More private equity managers may turn to the new Ireland Limited Partnership (ILP) structure to distribute to European investors through the European Union’s Alternative Investment Fund Managers Directive passport, according to a recent webinar held by Apex Group.
According to panelists on the webinar, titled “The enhanced Irish ILP regime,” fund launch activity will increase this year as more private equity managers become familiar with the ILP Amendment, which was adopted in December 2020.
Mark White, a partner at McCann FitzGerald, said that most fund managers do not want to be the first adopters of the new structure and are waiting for a few big names to launch an ILP to get more at ease. Managers are getting familiar with Ireland as a jurisdiction, the ILP structure and how it compares to similar structures in other jurisdictions, meaning some may already be getting ready to launch their own ILPs.
And, after looking at the similar fund structures in Luxembourg and other common jurisdictions, more private equity managers see the Irish ILP as a better-suited option for them when looking to market to European investors. Fund managers based outside the EU must get so-called AIFMD ‘passports’ to market and sell to European investors.
“The Irish ILP regime presents a viable alternative to similar structuring options that are available elsewhere,” Barry O’Brien, senior director of business development at Apex Group, said. “This new ILP structure is termed as a ‘best of breed’ solution that addresses the shortcomings of previous legislation. With the new ILP structure, Ireland now has a very up-to-date limited partnership structure that private equity and real estate managers will find attractive.”
Kate O’Meara, a director at Asante Capital Group, said the Irish ILP is not necessarily a “better” option for managers, but would offer more of a cultural alignment, particularly as a number of firms already have ties to Ireland.
“For some firms, having a fund in Ireland probably makes more sense; it’s an English-speaking country, the common law partnership is attractive, it’s a regulated vehicle and it may be more of a cultural fit,” O’Meara explained. “And managers would be setting up in a country where the structure has been custom made to suit private equity and real estate funds. So, I think it’s a great opportunity for Ireland to capture this market.”
The common law structure is typical for limited partnership vehicles in other jurisdictions – including the Cayman Islands, Delaware, Jersey and Guernsey – so international sponsors, GPs and investors would be comfortable using a known structure rather than something completely different. Luxembourg operates on civil law, based primarily on statutes.
Before the current ILP structure amendment, few private funds were set up in Ireland under this structure before the law was amended. Private equity and real estate managers in Ireland often used the qualifying investor alternative investment fund (QIAIF) or Irish Collective Asset-Management Vehicle (ICAV) structures, which do not offer the preferred general partnership–limited partnership structure.
The current ILP is authorized as either a QIAIF or a Retail Investor Alternative Investment Fund (RIAIF) and can be set up as an open- or closed-ended fund.

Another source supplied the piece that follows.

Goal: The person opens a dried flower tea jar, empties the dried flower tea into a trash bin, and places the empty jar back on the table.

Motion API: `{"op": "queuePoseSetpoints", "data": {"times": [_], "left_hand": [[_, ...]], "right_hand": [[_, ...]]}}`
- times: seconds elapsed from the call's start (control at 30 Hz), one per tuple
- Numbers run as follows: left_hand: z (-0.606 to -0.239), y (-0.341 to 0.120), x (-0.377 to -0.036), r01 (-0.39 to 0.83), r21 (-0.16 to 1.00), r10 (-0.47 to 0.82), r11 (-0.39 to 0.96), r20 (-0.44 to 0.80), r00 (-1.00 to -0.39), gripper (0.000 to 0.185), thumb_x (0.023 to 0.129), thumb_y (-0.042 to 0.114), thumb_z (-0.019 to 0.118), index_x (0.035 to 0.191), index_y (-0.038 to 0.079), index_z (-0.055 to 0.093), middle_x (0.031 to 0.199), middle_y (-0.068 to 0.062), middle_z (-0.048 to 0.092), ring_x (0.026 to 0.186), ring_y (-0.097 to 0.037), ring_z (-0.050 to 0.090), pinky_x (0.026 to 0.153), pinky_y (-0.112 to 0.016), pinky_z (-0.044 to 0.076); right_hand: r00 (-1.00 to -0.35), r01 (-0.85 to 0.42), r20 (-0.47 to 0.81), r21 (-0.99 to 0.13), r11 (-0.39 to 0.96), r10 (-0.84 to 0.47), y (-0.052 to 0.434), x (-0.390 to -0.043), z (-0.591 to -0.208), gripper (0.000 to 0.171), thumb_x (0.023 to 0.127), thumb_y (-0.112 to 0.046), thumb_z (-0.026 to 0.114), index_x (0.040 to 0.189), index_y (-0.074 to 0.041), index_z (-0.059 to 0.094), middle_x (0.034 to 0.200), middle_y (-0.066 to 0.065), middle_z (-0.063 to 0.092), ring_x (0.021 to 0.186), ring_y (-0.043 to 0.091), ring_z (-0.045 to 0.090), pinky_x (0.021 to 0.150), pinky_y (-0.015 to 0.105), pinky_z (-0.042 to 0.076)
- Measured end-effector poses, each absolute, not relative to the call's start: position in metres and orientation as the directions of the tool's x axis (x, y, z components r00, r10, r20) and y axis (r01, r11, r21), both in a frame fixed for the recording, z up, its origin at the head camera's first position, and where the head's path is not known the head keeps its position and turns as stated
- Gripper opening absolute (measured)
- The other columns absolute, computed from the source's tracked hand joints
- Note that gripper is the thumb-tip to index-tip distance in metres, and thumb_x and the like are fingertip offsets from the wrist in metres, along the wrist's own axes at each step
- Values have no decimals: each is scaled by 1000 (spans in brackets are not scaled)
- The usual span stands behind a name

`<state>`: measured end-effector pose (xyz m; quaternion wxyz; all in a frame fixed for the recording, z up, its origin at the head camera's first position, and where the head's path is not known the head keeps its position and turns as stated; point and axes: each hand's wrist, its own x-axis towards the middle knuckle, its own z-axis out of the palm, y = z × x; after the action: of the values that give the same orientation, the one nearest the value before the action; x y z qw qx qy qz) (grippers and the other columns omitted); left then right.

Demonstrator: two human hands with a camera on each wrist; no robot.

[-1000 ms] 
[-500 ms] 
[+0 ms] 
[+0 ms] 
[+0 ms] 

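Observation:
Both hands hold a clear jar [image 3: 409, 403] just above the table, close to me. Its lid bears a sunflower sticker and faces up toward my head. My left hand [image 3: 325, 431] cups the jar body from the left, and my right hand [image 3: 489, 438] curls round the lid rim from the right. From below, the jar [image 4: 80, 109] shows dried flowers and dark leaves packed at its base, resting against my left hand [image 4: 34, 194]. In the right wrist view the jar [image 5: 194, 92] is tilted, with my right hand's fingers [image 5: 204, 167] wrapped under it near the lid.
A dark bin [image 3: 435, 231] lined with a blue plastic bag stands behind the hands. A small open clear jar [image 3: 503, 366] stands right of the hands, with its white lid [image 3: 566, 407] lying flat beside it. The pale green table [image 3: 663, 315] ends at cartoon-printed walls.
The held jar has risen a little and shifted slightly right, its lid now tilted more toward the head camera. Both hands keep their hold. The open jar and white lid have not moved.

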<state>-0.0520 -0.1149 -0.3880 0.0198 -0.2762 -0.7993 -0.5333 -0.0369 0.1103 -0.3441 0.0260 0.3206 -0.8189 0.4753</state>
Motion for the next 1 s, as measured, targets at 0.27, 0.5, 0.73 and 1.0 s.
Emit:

Petrina Smyth, a partner in the financial service tax practice at EY, said the ILP was created to appeal to private equity, private credit, real estate and private debt, among similar alternative asset funds. Irish ILPs could also be a good structure for sustainable finance, infrastructure and real assets funds, she said.
There is increased interest from PE firms looking to establish parallel European structures for their existing offshore funds, allowing them to distribute to European investors via the AIFMD passport.
And the ILP is attractive to institutional investors like sovereign wealth funds because it is regulated by the Central Bank of Ireland. Most Luxembourg alternative asset funds are unregulated, and many institutional investors prefer the protections granted by regulated funds.
The process for getting the ILP structure up and running is quick – managers can get authorization from the Central Bank of Ireland in about 24 hours.
“Ireland is open for business, wants to attract capital and the ILP really increases the attractiveness of Ireland to private equity firms,” O’Meara said.
She added that large multi-strategy asset managers, US firms who need a parallel European vehicle to benefit from the AIFMD marketing passport will be among the first adopters of the new structure. “I think the ILP will become the structure of choice in the next couple of years, once the market and the LPs become more familiar. It was tailored for alternative investment vehicles, like private equity funds. And so, I think the ILP will see broader adoption once more managers understand that they are easy to use and quick to market.”